The typical approach is to avoid needless operations that consume large chunks of simulation time when compared to the cycles spent actually performing the verification objective. This ratio of Simulator Efficiency depends on many factors and time taken to initialize or maintain the SoC operation in some context, is a significant factor.

Examples of SoC operations that consume significant elapsed simulation time, for good functional reasons, but no benefit to simulation, are:

- bus delays and timeouts
- hardware or software watchdog timeouts and other timers
- analog-driven reset initialization sequences, e.g. whole voltage or clock stabilizes
- analog component bringup or synchronization e.g. PLLs or PHYs

• calibration of interface delays e.g. DDR3

## A. Bus Delays and Timeouts

The bus protocol and transfer mechanism should be verified separately at the appropriate level of module hierarchy. At SoC level there is no need for wait states or bus delays - configure them to the absolute minimum - and also bus timeouts should be set to the minimum effective value (avoiding false triggers).

# B. Watchdog Timeout Features

Any other kind of timeout whether for software error recovery or in a hardware protocol such as Ethernet, should have a bypass mode which allows configuration out with the normal functional range of values, for effective verification.

## C. SoC Reset / Bringup Sequences

Typically a power up sequence will await voltage stability, start any PLL/DLL functions, and then await clock stability, before releasing the majority of the SoC logic from reset allowing the main part of the simulation to proceed. Ensure both those delays can be bypassed for digital verification, where 'voltage' is instantly stable and clocks are 'instantly' active, locked and stable.

Another reason to remove any clock stability logic and rely on an artificially stable clock is if recording waveforms for debug. Wave databases typically have optimization for periodic clock signals, but that optimization can break if there is an artificial injection of 'jitter' on the clock signal. Jitter rarely adds any value to SoC verification (except perhaps for that one test which validates the clock control mechanism under load).

## D. Protocol-specific Interface Delays

Various protocols in common use today have overheads in their implementation that are required for electrical functionality but not for digital functionality. For example, look at the SDRAM progression from DDR to DDR2 to DDR3 to DDR4 - not only refresh, but calibration - in some cases initial one-off calibration, in others, a regular repeat of the calibration process, in order to train timing-sensitive data line capture.

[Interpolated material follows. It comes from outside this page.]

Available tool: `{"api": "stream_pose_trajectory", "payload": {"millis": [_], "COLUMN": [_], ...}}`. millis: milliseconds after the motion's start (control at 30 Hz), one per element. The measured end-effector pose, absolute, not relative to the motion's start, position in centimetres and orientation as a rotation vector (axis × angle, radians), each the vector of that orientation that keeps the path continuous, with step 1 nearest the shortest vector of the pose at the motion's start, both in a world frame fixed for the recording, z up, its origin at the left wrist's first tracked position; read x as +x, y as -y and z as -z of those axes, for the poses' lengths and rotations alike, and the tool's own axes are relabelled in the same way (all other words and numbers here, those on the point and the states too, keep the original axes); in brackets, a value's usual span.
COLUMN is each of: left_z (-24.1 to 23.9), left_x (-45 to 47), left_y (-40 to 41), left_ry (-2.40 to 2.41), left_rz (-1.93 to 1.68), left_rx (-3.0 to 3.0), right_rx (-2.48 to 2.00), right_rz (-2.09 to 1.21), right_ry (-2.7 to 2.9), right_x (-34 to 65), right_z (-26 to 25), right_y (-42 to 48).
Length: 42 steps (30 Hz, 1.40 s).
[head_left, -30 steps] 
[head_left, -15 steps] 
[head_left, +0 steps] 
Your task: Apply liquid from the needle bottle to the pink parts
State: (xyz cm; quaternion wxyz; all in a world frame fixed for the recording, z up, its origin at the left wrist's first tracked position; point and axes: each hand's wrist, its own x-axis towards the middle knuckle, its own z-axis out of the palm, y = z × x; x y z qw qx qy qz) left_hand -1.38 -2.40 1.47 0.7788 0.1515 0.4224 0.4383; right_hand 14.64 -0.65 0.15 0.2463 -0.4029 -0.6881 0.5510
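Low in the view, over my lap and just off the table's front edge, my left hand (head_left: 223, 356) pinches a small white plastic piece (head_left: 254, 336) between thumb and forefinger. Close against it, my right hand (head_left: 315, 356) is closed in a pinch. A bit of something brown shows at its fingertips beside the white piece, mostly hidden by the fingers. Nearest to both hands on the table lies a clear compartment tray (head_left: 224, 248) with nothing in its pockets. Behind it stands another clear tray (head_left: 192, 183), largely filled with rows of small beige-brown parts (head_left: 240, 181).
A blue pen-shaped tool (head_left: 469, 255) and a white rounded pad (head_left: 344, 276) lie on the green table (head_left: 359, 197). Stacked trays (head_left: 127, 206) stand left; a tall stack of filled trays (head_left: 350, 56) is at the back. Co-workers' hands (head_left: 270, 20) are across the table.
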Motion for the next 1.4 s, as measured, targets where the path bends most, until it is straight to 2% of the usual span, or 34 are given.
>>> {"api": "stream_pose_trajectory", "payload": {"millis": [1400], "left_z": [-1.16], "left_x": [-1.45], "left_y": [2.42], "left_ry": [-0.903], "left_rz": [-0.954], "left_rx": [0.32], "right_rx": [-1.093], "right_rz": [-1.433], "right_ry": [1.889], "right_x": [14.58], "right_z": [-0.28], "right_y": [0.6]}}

There is no need to spend time calibrating picosecond delay offsets for complex off chip memory arrays like DDR3 and DDR4, for the majority of SoC simulations. If it is possible to configure a DFV mode which bypasses the training phase, then do so.

Again, only one simulation test needs to have that function enabled: the one which is responsible for verifying it.

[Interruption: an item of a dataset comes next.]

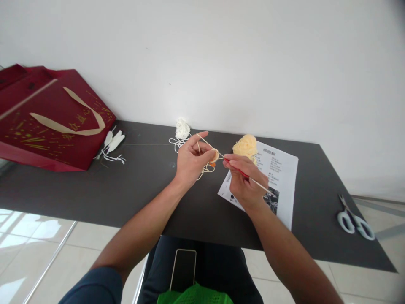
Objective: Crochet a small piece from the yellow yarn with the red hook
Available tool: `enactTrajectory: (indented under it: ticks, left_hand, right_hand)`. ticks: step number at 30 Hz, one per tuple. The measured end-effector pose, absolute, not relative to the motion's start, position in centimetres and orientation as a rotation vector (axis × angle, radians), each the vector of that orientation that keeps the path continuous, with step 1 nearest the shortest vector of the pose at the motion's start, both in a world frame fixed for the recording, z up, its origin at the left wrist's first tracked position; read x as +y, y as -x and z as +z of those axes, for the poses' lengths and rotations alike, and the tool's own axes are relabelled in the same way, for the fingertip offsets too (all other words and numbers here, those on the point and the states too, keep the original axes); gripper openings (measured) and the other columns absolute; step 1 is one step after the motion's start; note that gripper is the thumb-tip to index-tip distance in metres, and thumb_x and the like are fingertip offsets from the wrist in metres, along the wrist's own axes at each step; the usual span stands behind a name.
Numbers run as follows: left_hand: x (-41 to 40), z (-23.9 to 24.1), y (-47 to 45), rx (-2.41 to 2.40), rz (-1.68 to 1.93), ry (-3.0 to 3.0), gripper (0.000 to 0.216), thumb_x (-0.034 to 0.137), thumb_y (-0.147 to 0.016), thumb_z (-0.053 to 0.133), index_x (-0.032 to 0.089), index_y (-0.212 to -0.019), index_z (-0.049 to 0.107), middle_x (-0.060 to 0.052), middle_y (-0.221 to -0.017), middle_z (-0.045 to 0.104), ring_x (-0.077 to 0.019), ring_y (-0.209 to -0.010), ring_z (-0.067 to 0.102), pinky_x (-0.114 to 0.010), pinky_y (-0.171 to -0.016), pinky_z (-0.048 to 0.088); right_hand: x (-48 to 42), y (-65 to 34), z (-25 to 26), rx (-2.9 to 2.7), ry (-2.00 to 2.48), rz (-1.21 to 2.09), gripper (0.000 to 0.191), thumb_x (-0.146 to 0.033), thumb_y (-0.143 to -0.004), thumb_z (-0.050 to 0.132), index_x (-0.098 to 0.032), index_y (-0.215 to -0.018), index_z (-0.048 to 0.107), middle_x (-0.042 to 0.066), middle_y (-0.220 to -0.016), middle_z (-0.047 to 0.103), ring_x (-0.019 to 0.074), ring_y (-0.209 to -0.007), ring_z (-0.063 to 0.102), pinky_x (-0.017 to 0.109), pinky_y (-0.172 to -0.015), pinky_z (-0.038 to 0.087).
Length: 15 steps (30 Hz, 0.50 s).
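Observation:
My left hand (193,158) pinches a small round piece of cream crochet work (215,155), and a strand of pale yarn runs over its raised index finger. In my right hand (245,177) is a crochet hook (240,170) with a red grip, its tip end pointing left toward the crochet piece. Yarn stretches between the two hands. A small orange bit (213,165) shows just under the crochet piece, too small to make out. Loose cream strands hang below my left fingers. Behind my right hand sits a ball of yellow yarn (245,145).
A printed sheet (286,181) lies partly under my right hand. White yarn (182,128) rests by the wall. Scissors (354,219) lie at the right end of the dark table (142,185). At left are a red gift bag (57,122) and white tasselled pieces (114,142). A phone (183,268) rests on my lap.

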<state>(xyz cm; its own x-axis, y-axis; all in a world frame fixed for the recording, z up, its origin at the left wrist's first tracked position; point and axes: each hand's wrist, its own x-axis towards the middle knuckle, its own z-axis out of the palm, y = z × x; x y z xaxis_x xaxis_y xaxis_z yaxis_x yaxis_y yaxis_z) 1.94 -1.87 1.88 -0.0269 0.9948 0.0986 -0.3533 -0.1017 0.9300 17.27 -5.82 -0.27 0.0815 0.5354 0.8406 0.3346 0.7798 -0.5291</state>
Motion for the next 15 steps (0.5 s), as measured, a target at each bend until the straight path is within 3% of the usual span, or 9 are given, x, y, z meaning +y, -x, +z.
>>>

One caveat is that there may also be a set of 'performance' simulations for which accuracy may be paramount and some, not all, of the DFV modes discussed would need to be disabled.

## E. Analog / Mixed Signal Components

Mixed signal blocks like PHYs or DLLs may be replaced with complex digital or behavioral models for SoC simulation ensure these have DFV modes to fix clocks and reduce delays and timer count values of the type described above.

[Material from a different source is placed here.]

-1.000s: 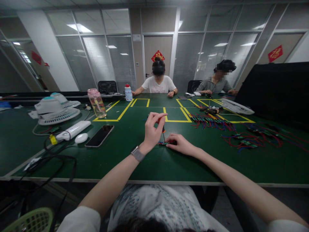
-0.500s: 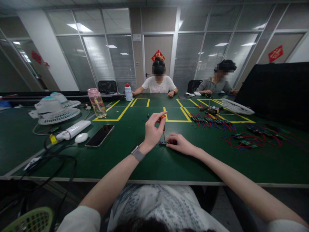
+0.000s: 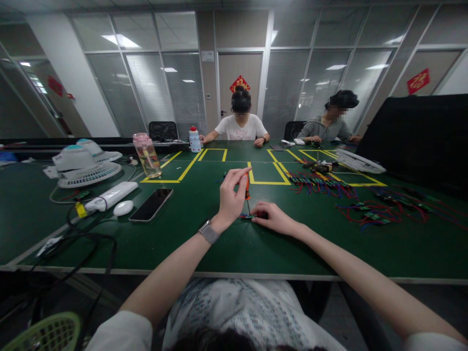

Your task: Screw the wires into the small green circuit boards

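Observation:
My left hand (image 3: 234, 195) is closed around the handle of an orange and black screwdriver (image 3: 247, 191), its index finger stretched over the top. The screwdriver stands nearly upright, and its thin shaft comes down on a small green circuit board (image 3: 247, 216) lying on the table. My right hand (image 3: 273, 218) rests low on the table with thumb and fingers pinching the board's right end. Part of that end, with dark red wires, is hidden under the fingers.
Several wired circuit boards (image 3: 321, 184) lie to the right on the green table (image 3: 204, 248), with more boards (image 3: 373, 214) nearer. At left are a phone (image 3: 151, 204), a white mouse (image 3: 123, 208), a power strip (image 3: 111, 196), fans (image 3: 87, 168) and a bottle (image 3: 147, 156). Two people sit opposite.
The fingers of my left hand have shifted around the screwdriver handle, so more of the orange handle shows. My right hand and the board stay in place.

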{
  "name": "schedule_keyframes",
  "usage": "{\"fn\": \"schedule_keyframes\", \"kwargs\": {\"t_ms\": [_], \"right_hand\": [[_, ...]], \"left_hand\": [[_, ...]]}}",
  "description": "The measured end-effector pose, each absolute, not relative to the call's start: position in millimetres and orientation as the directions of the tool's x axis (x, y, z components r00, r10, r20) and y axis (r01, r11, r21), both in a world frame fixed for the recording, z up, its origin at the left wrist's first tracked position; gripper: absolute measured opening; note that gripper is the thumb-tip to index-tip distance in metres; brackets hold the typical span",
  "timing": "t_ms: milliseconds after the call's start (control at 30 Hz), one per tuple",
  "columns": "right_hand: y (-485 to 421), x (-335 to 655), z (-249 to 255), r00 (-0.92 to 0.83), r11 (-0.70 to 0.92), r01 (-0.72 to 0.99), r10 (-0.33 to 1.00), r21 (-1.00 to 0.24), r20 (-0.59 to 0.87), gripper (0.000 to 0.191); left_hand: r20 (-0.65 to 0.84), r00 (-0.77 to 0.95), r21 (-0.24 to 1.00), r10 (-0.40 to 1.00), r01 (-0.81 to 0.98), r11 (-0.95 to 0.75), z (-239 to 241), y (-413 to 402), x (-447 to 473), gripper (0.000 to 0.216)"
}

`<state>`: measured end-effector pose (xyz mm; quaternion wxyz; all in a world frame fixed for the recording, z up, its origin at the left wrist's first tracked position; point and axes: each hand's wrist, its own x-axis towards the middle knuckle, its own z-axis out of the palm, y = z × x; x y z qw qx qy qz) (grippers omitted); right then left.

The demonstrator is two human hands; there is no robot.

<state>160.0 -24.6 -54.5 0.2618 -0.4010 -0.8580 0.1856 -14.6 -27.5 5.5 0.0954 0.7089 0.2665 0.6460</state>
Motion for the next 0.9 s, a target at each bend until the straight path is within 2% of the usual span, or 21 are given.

# F. Low-Power Design Features

Even if your design does not need to run from batteries in a portable device, the optimizations described earlier may be one good reason to design in some low power features.

If your SoC does not have those capabilities - consider adding them. The environment - and your verification environment - will benefit.

# V. CHOOSE OPTIMAL S/W STIMULUS APPROACH

When a chip design includes one or more processor elements, they can be used to provide stimulus 'from the inside'. Processors are typically masters of activity, rather than being responsive to hardware activity. So in fact it is more true to say that they MUST provide stimulus from the inside. At least, they must respond to surrounding activity in such a way that a verification objective is met.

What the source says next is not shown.